> **EXERCISE REQUIREMENTS**
Return all of the data exactly as written, without the pictures.

BEGIN DATA

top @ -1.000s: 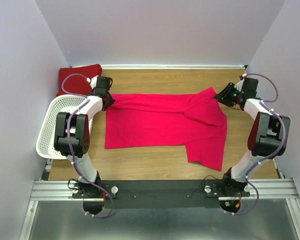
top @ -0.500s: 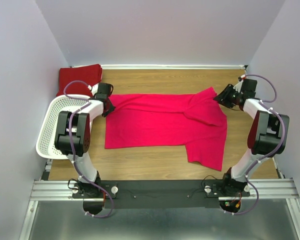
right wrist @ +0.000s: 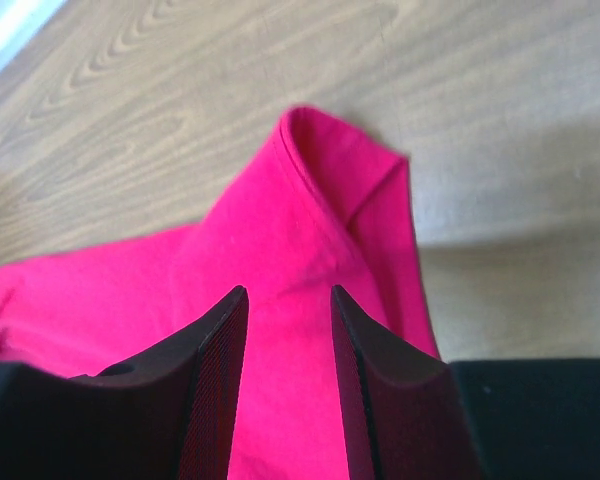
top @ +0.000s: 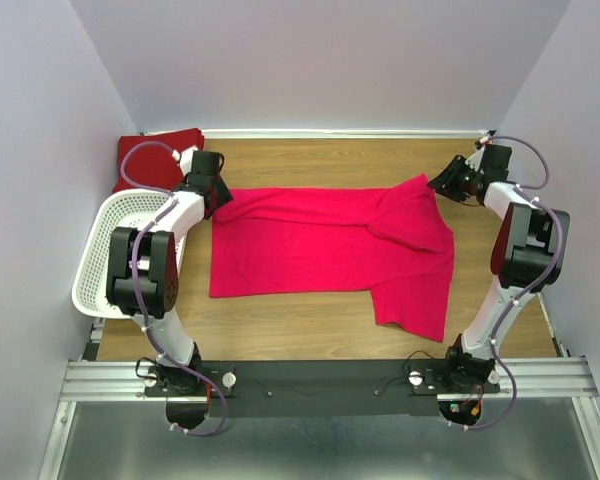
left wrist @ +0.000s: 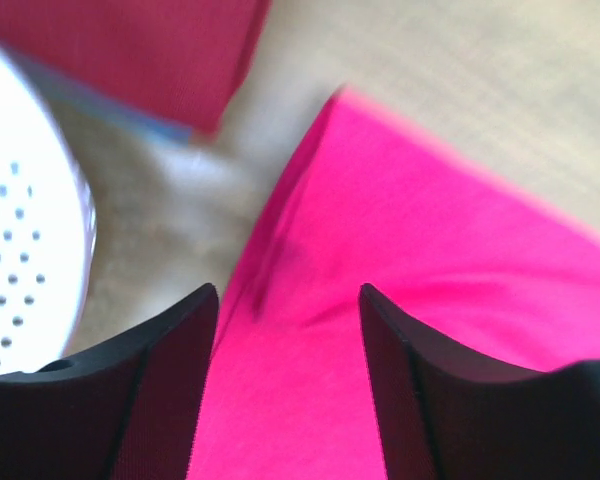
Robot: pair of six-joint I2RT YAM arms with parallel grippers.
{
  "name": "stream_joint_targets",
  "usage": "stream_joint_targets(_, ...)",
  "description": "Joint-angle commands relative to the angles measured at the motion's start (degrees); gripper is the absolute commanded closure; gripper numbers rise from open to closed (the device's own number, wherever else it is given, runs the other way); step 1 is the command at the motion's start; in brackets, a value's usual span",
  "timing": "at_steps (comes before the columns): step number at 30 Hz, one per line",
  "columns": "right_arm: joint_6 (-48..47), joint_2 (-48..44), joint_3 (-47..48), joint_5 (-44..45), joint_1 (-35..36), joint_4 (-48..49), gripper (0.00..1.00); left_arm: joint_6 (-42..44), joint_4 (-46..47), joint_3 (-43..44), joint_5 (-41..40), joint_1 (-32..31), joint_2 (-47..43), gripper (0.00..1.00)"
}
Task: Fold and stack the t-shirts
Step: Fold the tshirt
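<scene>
Spread flat across the middle of the table [top: 310, 325], the crimson-pink t-shirt [top: 320, 245] lies unfolded, one sleeve reaching toward the lower right of the overhead frame. The left pincer [left wrist: 285, 300], nearly closed on the shirt's upper-left corner a second ago, now stands apart above it with nothing in its jaws. The right pincer [right wrist: 287, 298], also apart and empty, has drawn back toward the upper right, clear of the raised sleeve tip. The cloth itself has not shifted. With both corners let go, the spreading step looks finished and the first fold is still to come. A darker red t-shirt [top: 158, 155] sits folded in the upper-left corner, behind the white basket [top: 105, 265].
</scene>
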Motion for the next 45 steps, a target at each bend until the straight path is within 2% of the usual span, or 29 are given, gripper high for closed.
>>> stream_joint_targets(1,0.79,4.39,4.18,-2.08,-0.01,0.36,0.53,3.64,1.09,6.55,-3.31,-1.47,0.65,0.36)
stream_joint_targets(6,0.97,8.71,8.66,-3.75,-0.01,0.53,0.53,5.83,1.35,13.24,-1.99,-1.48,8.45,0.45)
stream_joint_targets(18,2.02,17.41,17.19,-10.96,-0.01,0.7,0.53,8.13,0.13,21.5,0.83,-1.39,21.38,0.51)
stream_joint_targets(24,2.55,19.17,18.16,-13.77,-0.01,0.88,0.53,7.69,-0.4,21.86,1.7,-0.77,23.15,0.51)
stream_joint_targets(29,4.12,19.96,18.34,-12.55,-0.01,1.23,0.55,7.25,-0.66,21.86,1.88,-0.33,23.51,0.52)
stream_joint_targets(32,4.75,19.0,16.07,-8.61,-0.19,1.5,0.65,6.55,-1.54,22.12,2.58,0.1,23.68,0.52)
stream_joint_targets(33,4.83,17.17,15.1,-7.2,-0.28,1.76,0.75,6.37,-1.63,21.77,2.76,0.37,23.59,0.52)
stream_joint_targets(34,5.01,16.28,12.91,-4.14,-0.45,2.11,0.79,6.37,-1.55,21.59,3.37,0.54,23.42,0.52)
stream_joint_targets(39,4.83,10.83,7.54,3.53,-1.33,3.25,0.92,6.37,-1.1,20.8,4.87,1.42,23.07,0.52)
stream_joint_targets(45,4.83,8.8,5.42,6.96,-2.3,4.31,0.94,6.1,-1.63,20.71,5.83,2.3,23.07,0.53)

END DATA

> **WRITTEN SOLUTION**
top @ -1.000s: 
top @ -0.500s: 
right wrist @ +0.000s: 
top @ +0.000s: 
left wrist @ +0.000s: 
Robot: pair of six-joint I2RT YAM arms with parallel grippers.
{
  "name": "stream_joint_targets",
  "usage": "stream_joint_targets(_, ...)",
  "description": "Joint-angle commands relative to the angles measured at the motion's start (degrees); gripper is the absolute commanded closure; gripper numbers rise from open to closed (the device's own number, wherever else it is given, runs the other way); step 1 is the command at the motion's start; in brackets, a value's usual span",
  "timing": "at_steps (comes before the columns): step number at 30 Hz, one per line",
  "columns": "right_arm: joint_6 (-48..47), joint_2 (-48..44), joint_3 (-47..48), joint_5 (-44..45), joint_1 (-35..36), joint_4 (-48..49), gripper (0.00..1.00); left_arm: joint_6 (-42..44), joint_4 (-46..47), joint_3 (-43..44), joint_5 (-41..40), joint_1 (-32..31), joint_2 (-47..43), gripper (0.00..1.00)"
}
Task: Fold and stack the t-shirts
Step: Fold the tshirt
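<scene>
Spread flat across the middle of the table [top: 310, 325], the crimson-pink t-shirt [top: 320, 245] lies unfolded, one sleeve reaching toward the lower right of the overhead frame. The left pincer [left wrist: 285, 300], nearly closed on the shirt's upper-left corner a second ago, now stands apart above it with nothing in its jaws. The right pincer [right wrist: 287, 298], also apart and empty, has drawn back toward the upper right, clear of the raised sleeve tip. The cloth itself has not shifted. With both corners let go, the spreading step looks finished and the first fold is still to come. A darker red t-shirt [top: 158, 155] sits folded in the upper-left corner, behind the white basket [top: 105, 265].
</scene>
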Motion for the next 45 steps, a target at each bend until the straight path is within 2% of the usual span, or 29 are given, gripper high for closed.
>>> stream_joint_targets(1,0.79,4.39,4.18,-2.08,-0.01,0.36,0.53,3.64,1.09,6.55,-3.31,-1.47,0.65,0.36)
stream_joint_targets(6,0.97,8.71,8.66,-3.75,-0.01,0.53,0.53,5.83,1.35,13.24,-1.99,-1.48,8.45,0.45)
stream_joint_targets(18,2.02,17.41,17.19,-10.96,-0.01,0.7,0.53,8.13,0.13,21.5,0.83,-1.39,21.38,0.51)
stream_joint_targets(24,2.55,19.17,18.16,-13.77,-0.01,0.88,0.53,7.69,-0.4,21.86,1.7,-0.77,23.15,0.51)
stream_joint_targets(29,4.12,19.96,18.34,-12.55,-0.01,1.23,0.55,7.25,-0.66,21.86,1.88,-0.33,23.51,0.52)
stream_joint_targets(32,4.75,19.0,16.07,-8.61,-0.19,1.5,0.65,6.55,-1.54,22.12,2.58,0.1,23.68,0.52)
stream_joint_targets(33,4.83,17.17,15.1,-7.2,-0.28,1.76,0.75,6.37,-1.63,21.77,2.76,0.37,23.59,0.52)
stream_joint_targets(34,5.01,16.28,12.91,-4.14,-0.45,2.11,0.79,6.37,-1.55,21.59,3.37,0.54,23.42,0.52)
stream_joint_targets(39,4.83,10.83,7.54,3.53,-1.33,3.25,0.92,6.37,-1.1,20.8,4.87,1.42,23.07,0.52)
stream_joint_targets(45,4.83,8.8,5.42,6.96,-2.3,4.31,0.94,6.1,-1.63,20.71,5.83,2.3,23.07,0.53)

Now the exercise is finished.